Talking on message boards, twitter, and pod casts will get us nowhere. True change comes from policy. Our 13% do not assemble enough to make policy changes. We don’t donate to groups that had our interests at heart.

BLM was the greatest post civil rights movement and could have really sparked generational change, but them hoes hoed the movement and then added the alphabet community. It literally could have led to criminal justice reform and it could have ended qualified immunity. It did accomplish some great changes in different municipalities but it could have gone much further.

If we were really about that life, all black people. All 50 million of us could move to the South and take over Louisiana, Mississippi, Alabama, and Georgia. Make those states ours and create our own policy for our own state to benefit our own people.

Outside of that, white people don’t care, we don’t have influence, and the browns passed us up. All you can control is your family and help your little community wherever you live.

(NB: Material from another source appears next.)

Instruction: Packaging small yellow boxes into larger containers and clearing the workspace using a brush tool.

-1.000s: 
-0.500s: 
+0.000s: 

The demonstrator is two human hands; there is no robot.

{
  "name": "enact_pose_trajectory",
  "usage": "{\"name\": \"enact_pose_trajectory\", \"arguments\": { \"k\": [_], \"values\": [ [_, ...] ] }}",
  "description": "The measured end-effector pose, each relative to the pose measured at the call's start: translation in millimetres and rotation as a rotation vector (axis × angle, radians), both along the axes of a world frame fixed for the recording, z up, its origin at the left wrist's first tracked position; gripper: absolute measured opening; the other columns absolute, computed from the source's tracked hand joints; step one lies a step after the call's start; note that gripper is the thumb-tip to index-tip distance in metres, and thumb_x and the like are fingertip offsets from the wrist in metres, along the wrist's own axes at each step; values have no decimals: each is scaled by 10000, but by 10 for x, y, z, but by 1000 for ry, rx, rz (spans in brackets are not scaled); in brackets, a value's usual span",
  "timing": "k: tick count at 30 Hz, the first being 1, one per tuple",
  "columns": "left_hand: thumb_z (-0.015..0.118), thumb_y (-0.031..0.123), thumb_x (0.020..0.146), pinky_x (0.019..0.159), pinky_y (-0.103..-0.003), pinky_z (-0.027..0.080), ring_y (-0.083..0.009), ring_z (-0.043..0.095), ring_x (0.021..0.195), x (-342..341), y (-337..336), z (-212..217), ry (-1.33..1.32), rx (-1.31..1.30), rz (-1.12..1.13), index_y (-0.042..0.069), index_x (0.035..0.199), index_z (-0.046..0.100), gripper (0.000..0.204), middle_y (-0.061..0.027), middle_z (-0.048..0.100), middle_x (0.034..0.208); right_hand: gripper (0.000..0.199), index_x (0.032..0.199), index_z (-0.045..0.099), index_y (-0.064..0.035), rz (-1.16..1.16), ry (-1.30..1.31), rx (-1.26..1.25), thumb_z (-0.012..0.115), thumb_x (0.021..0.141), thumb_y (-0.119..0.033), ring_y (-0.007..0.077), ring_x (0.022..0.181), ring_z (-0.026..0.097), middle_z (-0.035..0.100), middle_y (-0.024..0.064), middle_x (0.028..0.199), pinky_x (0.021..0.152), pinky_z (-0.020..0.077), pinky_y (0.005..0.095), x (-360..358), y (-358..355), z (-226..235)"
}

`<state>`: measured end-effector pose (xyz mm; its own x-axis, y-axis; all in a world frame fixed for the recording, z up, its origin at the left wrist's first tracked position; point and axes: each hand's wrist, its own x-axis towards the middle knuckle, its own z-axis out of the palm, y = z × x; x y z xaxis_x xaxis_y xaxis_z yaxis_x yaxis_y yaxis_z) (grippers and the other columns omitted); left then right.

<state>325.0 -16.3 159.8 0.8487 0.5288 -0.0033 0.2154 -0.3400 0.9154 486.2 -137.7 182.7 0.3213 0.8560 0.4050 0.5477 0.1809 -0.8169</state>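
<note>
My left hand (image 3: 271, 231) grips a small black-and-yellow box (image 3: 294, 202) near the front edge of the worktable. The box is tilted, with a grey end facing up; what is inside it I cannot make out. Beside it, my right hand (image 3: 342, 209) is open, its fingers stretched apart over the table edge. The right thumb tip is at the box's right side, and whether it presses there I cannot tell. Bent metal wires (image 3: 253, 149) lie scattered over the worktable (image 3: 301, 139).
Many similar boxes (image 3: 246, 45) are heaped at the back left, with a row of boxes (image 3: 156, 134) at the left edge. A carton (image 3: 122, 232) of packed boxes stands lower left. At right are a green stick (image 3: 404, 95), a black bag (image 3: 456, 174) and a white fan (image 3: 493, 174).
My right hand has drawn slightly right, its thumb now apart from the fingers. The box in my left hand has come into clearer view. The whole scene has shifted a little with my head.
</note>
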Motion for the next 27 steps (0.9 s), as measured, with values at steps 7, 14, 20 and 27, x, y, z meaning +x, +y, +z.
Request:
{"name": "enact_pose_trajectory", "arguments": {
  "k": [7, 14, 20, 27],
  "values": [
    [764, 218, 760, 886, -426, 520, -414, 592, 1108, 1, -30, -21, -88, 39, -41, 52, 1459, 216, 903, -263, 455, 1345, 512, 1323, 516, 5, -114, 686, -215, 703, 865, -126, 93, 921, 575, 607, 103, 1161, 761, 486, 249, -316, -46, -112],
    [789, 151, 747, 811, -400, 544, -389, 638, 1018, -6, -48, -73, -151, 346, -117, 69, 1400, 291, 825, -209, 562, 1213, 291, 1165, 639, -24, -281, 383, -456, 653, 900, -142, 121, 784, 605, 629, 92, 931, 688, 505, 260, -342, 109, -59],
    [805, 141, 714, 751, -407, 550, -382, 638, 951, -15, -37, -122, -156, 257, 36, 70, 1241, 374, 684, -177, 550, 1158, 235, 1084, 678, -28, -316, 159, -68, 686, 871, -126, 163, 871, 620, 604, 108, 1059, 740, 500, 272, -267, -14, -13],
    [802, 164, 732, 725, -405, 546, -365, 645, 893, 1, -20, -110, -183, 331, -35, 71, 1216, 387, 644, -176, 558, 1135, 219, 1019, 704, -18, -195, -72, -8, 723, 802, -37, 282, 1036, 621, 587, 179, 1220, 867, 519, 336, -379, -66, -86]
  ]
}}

I have an autistic daughter at an all black school who isn’t getting what the county says she is supposed to get. It is up to me and the parents in our school and district to hold them accountable. I am doing the work to get what is allocated for us. Change can happen when people gather.
Our 50s and 60s Civil Rights movements, while it did inspire some institutional change, was rewarded with more intense redlining, flooding black neighborhoods with drugs, mass incarceration if our civil rights leaders, all of which funneled into the Crack Era and War On Drugs...

Unless and until we get the same level of support that browns, gays, and other minority groups have gotten, from the white, ruling authority here, the kind of macro change that people speak of here isn't possible...

We simply don't have the population or the resources to effect that degree of change without deep pocketed authority fully and transparently supporting us. So in a hypothetical of us doing exactly what you say, it wouldn't be enough...

I got news for you about the South, too. White people love it down here too, and the social and economic authority in these southern states is still white. Every single one of them. Millions and millions more black people could move to these states and it wouldn't matter if we don't have the partnership from the ruling class...

BLM was a wonderful idea that was undercut by the coalition of various groups, people, and politicians who misled the public on what it was for. It was never going to be much more than what it was without help from the authoritative infrastructure...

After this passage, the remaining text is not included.